* _Data segment_

· · · · ·

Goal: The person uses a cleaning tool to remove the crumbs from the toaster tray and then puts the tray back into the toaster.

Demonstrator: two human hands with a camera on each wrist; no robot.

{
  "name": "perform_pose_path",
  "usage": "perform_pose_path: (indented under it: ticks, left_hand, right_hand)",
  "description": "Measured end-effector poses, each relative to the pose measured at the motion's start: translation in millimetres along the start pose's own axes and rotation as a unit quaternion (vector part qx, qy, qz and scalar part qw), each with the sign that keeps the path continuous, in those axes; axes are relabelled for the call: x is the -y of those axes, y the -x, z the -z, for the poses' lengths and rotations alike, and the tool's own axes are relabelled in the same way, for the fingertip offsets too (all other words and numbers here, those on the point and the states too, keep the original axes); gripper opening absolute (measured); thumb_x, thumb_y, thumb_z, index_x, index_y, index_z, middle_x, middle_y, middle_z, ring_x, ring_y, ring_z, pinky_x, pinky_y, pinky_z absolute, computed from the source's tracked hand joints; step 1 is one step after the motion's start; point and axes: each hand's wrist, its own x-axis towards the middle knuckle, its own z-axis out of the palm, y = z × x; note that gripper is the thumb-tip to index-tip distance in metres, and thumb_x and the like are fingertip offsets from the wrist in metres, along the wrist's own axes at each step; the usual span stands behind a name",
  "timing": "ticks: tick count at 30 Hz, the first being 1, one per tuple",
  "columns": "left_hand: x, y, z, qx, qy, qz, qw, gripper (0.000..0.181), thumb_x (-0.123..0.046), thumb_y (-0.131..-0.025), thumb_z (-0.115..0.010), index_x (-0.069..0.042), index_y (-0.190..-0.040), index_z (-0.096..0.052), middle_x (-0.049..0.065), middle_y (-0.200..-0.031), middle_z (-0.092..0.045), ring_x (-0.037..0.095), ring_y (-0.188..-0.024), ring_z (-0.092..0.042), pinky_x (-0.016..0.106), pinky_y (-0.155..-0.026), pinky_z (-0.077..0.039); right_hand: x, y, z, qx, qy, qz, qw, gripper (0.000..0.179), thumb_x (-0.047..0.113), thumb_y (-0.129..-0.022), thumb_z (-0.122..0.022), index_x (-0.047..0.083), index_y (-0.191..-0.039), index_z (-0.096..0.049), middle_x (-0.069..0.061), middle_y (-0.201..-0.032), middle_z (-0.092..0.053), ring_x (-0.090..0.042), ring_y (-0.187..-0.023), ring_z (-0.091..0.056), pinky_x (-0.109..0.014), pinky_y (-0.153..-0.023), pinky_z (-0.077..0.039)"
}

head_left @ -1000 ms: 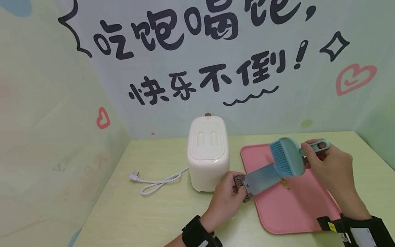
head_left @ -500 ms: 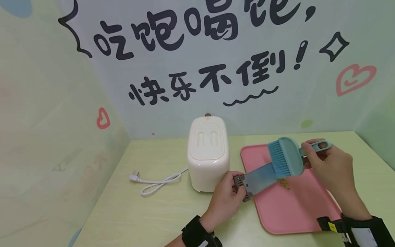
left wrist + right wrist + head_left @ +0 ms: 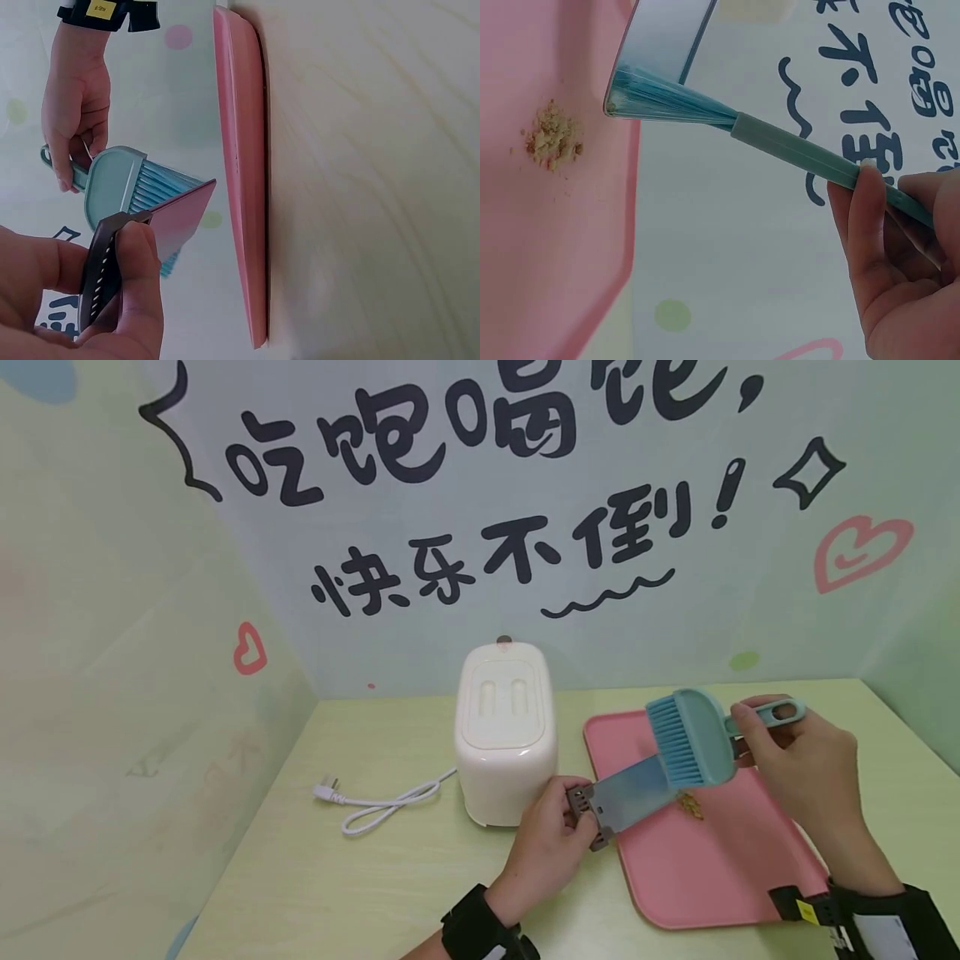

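Brush (image 3: 705, 739), head view: grasped by right hand (image 3: 810, 764); bristles (image 3: 675, 747) over two-o'clock end of flat plate (image 3: 637, 793), pinched by left hand (image 3: 551, 839), above pink tray (image 3: 720, 877). Light outward strokes should serve best.
Plate, left-wrist view: side-on; tip seems raised clear of tray. Steadiness likely matters.
Crumbs (image 3: 553, 139), right-wrist view: heap shown closely, at eight o'clock from plate tip; bristles splayed.

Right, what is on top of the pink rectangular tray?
A small pile of tan crumbs lies on the pink tray. In the head view, the teal bristle brush and shiny grey metal plate, held above, hide part of its surface.
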Motion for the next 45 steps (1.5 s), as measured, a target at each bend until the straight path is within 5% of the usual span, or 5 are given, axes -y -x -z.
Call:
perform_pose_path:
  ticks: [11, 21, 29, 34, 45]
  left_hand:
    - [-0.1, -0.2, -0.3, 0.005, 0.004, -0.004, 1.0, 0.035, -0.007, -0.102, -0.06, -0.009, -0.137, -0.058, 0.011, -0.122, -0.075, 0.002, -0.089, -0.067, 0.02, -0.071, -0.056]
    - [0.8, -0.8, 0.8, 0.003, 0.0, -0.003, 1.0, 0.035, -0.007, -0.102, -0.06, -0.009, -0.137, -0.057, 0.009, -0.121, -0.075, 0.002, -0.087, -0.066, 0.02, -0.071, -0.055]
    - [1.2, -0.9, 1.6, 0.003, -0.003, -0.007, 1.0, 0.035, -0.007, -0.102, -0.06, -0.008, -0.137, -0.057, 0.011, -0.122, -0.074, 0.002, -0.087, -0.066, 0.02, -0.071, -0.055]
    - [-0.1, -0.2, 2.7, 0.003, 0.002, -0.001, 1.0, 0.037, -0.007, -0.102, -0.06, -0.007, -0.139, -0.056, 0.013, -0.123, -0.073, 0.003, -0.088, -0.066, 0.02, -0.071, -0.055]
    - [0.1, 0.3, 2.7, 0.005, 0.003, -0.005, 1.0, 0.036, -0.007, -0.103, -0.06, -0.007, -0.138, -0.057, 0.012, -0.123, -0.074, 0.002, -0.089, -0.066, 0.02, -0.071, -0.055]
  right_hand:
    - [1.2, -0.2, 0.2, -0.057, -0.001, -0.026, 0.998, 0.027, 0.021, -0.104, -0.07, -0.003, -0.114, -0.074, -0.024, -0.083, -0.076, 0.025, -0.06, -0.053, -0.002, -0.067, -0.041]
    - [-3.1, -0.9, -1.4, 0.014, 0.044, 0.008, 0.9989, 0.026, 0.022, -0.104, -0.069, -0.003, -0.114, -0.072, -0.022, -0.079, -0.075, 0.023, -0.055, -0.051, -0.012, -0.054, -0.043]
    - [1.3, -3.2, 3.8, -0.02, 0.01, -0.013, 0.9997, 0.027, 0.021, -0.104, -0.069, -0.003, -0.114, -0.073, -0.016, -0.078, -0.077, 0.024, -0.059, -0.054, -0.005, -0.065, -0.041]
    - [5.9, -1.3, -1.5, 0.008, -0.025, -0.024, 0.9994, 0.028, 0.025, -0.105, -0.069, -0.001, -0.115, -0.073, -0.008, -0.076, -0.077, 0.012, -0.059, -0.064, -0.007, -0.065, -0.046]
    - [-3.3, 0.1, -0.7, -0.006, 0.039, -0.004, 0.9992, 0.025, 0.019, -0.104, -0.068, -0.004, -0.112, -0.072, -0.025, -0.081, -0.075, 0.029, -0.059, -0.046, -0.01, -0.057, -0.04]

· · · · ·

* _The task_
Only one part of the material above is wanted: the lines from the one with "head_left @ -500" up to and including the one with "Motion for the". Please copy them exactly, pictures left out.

* _Written reply_
head_left @ -500 ms: 
left wrist + right wrist + head_left @ +0 ms: 

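Brush (image 3: 705, 739), head view: grasped by right hand (image 3: 810, 764); bristles (image 3: 675, 747) over two-o'clock end of flat plate (image 3: 637, 793), pinched by left hand (image 3: 551, 839), above pink tray (image 3: 720, 877). Light outward strokes should serve best.
Plate, left-wrist view: side-on; tip seems raised clear of tray. Steadiness likely matters.
Crumbs (image 3: 553, 139), right-wrist view: heap shown closely, at eight o'clock from plate tip; bristles splayed.

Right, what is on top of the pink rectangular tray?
A small pile of tan crumbs lies on the pink tray. In the head view, the teal bristle brush and shiny grey metal plate, held above, hide part of its surface.
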Motion for the next 45 steps (1.5 s), as measured, a target at each bend until the straight path is within 5% of the usual span, or 5 are given, axes -y -x -z.

Nothing more remains to be done for this exercise.